LECCE (G. Serafino) – Non è certo questa la stagione della sua carriera da incorniciare, ma c’è ancora spazio e tempo per convertirla tra quelle più memorabili. Marco Mancosu è pronto al rientro e per il Lecce il ritorno del capitano è un toccasana sotto tutti i punti di vista. Eugenio Corini ritrova per il rush finale non solo un uomo-spogliatoio (che anche durante la convalescenza non ha mai fatto mancare il suo carisma), ma anche e soprattutto un’alternativa in più per il suo scacchiere e per la trequarti, zona nell’ultimo periodo affidata al solo Liam Henderson.
Per il centrocampista sardo la sosta forzata decisa dalla Lega è l’occasione per rimettersi in pari con i carichi di lavoro dopo l’intervento all’appendicite che, di fatto, rischiava di tenerlo fuori fino alla fine del campionato. In questi giorni, invece, il numero 8 è tornato ad allenarsi con il gruppo e i prossimi giorni saranno decisivi per il suo ricondizionamento. Per i giallorossi si tratta di una vera e propria manna dal cielo, perché Mancosu – nonostante l’inizio arrancato di stagione e i problemi fisici degli ultimi mesi – resta sempre l’osservato speciale, capace con i suoi piedi di inventare la giocata giusta in ogni momento.
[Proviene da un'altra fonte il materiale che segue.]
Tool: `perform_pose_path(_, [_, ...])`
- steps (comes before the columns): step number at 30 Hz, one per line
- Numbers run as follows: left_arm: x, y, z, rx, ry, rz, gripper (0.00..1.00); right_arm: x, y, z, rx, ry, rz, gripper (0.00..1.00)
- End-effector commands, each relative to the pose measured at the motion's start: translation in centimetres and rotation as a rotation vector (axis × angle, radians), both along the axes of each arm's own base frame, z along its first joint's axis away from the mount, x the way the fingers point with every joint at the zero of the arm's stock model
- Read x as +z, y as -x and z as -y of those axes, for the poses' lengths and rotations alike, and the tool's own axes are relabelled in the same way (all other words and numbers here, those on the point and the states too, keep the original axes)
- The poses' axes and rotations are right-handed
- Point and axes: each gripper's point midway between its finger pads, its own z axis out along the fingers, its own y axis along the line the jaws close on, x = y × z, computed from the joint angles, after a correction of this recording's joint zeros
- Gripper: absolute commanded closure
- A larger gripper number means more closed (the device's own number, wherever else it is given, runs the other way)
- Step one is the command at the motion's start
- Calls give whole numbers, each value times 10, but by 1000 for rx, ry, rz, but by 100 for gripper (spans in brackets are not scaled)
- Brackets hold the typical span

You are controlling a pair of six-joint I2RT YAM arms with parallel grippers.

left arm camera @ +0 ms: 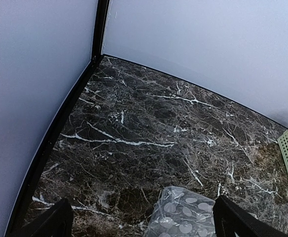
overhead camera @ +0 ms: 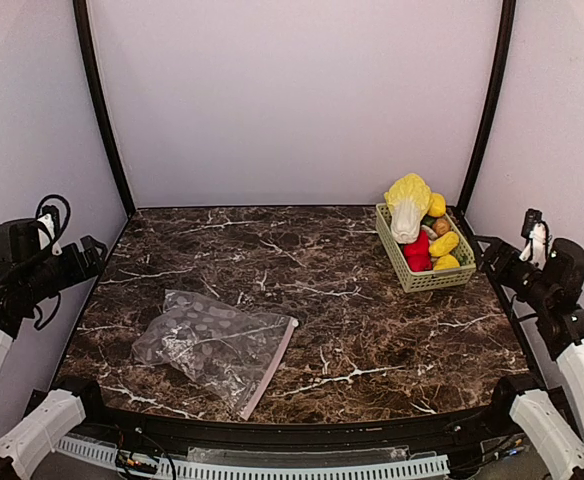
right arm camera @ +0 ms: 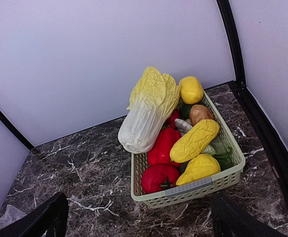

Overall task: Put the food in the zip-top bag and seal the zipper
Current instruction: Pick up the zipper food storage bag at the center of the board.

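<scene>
Currently nothing is bagged. Left jaws: spread wide, empty, held over the left edge of the counter (overhead camera: 272, 250), one end of the zip-top bag (overhead camera: 217, 345) showing between them in the wrist view. Right jaws: likewise released and empty, looking down on the green mesh basket (right arm camera: 191, 186) at the far right.

Bag lies flat and crumpled, near left, well apart from the basket. Zipper (overhead camera: 272, 365) is the pink strip along its right edge. Cannot tell whether it is zipped or where the slider sits.

All food is in the basket. Chinese cabbage (right arm camera: 149, 111) rides on top, leaning over the left rim; beside it are a corn cob (right arm camera: 193, 140), red pepper (right arm camera: 163, 145), tomato (right arm camera: 160, 177) and lemon (right arm camera: 191, 90).

Judgement: mouth first. Left should pinch only the top film just inside the zipper and lift, so a gap faces right. Right takes the cabbage first, across its white stem, since it covers the rest.

Hazards: the light basket may drag along. The black corner post (right arm camera: 230, 39) and side wall crowd the right approach. The film looks slippery.
</scene>
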Motion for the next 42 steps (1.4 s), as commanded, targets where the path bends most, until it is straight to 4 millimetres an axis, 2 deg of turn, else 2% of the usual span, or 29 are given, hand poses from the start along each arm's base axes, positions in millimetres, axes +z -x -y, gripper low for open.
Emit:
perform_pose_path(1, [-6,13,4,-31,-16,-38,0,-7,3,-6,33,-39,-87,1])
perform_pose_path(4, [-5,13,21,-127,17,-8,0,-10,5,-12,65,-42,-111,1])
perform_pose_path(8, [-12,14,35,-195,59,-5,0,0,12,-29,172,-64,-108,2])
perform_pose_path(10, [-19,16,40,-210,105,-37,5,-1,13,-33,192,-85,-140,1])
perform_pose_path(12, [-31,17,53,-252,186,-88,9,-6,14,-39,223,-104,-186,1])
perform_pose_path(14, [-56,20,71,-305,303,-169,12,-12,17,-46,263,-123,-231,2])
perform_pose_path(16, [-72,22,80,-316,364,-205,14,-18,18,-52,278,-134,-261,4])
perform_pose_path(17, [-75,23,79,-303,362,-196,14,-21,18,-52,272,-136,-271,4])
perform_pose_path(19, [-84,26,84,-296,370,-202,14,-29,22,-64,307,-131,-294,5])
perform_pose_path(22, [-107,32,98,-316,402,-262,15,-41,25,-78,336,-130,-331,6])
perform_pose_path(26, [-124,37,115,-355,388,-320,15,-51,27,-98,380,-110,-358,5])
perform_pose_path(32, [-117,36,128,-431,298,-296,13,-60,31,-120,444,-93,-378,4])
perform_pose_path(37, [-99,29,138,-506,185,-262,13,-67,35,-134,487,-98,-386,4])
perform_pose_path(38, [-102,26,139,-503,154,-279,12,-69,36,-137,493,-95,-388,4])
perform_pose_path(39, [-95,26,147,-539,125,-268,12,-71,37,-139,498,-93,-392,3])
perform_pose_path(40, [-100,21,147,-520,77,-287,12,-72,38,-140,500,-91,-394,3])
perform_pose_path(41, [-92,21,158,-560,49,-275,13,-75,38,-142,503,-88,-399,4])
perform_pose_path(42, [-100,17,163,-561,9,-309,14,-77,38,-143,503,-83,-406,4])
Ventisei le presenze in campo in questo campionato, 8 le reti messe a segno, 9 gli assist. Numeri che testimoniano come Marco Mancosu, in campo, lascia sempre il suo graffio. Non gioca dal 20 marzo scorso, giorno della trasferta di Frosinone in cui è subentrato nel finale di gara, mentre l’ultima rete risale al 21 febbraio scorso, sul calcio di rigore, contro il Cosenza. Una rete che resterà scolpita nella storia personale di Mancosu e in quella del Lecce poiché è stata la numero 50 per capitano in Salento.
Un record però che lo stesso centrocampista cagliaritano vuole migliorare ancora, già a partire dalla prossima settimana. Nonostante una condizione fisica non al top, ci sarà certamente bisogno anche di lui nella raffica delle ultime partite ravvicinate, senza dimenticare l’ipotesi playoff. Marco Mancosu è pronto a riprendersi il Lecce nel momento decisivo della stagione, quello della volata finale.